La tournée "Wildest dreams" parcourt l'Europe avant de s'exporter sur le continent américain en 1997 où elle engrange 25 millions de dollars de recette. Après cette année bien remplie, Tina Turner a besoin de se reposer : elle passe l'essentiel de 98 loin de la scène et des studios, nous gratifiant malgré tout d'un nouvel enregistrement ici et là : elle donne une version inédite de "Love is a beautiful thing" sur l'album hommage à Diana, triomphe en Europe grâce à son duo avec Eros Ramazzotti, "Cosse della vita", chante "He lives in you" sur la bande originale du "Roi lion 2" et "Easy as life" sur le "Aïda" d'Elton John et Tim Rice. Cette collaboration avec Elton John débouche sur l'annonce d'une grande tournée américaine commune et sur la participation des 2 stars au show télévisé " VH-1's divas '99" le 13 avril dernier. Malheureusement, Tina et Elton se fâchent lors de la dernière répétition et si le show a bien lieu, contrat oblige, la tournée est purement et simplement annulée. Le CD qui rend compte du spectacle, "VH-1's DIVAS '99", est aujourd'hui dans les bacs en même temps que le nouvel album de Tina Turner, "TWENTY FOUR SEVEN".
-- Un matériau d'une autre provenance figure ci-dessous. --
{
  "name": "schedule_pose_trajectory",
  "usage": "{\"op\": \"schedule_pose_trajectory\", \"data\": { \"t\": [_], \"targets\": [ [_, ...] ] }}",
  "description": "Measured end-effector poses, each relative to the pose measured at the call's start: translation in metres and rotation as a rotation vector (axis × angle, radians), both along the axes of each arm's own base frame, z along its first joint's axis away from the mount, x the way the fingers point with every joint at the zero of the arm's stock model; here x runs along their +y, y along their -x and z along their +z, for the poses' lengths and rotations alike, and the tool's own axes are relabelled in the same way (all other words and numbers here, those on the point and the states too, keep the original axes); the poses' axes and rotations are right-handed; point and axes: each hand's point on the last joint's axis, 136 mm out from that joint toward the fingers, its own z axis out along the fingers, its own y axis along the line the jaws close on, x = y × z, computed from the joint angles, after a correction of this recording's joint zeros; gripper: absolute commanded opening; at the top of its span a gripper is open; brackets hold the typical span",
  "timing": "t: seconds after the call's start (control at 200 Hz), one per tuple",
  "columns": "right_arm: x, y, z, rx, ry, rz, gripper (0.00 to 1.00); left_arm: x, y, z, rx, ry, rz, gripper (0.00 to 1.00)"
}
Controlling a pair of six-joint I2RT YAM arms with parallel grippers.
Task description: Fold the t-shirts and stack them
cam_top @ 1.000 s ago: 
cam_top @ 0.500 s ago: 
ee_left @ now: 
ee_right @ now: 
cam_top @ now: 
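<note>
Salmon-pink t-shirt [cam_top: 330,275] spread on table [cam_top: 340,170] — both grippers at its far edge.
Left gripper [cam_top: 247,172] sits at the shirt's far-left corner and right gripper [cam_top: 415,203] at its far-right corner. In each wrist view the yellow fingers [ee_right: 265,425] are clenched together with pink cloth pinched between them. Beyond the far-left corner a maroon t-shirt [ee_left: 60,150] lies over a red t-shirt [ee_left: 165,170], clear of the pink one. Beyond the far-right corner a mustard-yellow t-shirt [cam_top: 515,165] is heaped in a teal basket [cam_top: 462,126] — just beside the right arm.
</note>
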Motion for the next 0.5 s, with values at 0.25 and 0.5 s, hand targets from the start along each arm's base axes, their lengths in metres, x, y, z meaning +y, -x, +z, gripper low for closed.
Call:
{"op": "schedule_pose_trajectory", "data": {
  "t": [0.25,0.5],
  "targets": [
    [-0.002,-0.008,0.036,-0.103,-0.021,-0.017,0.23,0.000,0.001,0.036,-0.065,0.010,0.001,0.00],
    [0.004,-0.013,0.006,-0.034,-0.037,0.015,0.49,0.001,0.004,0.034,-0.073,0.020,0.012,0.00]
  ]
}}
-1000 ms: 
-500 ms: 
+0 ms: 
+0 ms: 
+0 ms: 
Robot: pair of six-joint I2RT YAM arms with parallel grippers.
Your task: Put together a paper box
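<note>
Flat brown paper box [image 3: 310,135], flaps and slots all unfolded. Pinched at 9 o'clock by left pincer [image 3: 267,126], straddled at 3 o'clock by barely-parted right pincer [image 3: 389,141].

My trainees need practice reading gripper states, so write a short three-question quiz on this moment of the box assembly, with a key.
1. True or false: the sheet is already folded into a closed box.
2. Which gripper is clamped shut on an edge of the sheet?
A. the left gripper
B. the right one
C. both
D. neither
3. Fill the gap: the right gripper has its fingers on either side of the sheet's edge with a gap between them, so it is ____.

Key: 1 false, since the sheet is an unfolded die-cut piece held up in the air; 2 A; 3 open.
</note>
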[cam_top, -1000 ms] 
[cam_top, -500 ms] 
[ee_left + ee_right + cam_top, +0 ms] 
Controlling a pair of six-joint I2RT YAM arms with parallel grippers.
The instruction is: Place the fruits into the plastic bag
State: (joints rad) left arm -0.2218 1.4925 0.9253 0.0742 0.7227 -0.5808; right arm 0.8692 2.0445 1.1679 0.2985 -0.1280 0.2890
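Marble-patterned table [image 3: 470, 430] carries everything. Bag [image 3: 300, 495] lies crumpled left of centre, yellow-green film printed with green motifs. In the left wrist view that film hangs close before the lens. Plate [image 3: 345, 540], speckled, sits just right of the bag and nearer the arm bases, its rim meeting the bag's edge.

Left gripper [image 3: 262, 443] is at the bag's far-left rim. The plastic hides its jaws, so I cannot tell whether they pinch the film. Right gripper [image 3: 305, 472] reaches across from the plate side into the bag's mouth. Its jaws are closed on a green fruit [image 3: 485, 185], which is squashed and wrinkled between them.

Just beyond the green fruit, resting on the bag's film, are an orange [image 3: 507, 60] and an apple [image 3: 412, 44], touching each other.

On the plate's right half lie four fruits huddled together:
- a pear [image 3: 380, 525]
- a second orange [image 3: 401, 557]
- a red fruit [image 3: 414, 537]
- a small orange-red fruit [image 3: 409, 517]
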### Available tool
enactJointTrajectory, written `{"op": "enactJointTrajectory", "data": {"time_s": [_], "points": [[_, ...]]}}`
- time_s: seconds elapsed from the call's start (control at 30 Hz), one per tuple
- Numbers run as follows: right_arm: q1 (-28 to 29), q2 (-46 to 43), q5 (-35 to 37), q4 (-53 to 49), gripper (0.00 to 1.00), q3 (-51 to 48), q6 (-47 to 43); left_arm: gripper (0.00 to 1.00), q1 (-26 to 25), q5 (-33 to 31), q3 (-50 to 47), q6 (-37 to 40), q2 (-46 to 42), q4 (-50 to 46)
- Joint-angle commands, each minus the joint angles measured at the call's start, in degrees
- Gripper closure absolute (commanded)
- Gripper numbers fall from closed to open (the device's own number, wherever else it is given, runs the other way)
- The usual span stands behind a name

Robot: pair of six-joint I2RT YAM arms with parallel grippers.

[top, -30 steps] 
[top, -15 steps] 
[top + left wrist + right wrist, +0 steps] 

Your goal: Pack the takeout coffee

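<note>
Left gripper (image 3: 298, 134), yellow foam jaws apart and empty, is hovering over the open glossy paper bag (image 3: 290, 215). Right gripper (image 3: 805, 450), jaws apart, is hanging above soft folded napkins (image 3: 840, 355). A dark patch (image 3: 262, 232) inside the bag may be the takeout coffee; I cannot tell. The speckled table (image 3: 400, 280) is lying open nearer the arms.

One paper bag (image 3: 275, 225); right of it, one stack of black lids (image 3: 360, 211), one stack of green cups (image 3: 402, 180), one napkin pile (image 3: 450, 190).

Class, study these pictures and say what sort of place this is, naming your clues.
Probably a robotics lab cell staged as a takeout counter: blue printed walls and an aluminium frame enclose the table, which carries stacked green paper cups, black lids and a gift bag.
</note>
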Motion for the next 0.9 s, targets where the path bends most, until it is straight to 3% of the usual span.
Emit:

Comme ses prédécesseurs, "Twenty four seven" propose 11 chansons très commerciales, taillées pour les hits-parades, ce qui n'exclue en rien la qualité. L'album recèle en effet de nombreuses perles comme le single "When the heartache is over" produit par le duo responsable du "Believe" de Cher, "I will be there", un inédit dû à la plume des Bee Gees ou "Go ahead", arrangé par le maître des cordes David Arnold. Avec cet album, Tina s'est fait - et nous fait par la même occasion - un beau cadeau d'anniversaire, elle qui fêtera ses 60 ans dans une semaine tout rond, le 26 novembre. "Twenty four seven" sortira aux Etats-Unis le 1er février 2000 et Tina en profitera pour enchaîner avec un grande tournée du continent nord-américain. Une tournée européenne de 17 dates suivra. Elle débutera le 30 juin 2000 à Zurich, la ville où la chanteuse a élu domicile depuis quelques temps, et passera par Paris.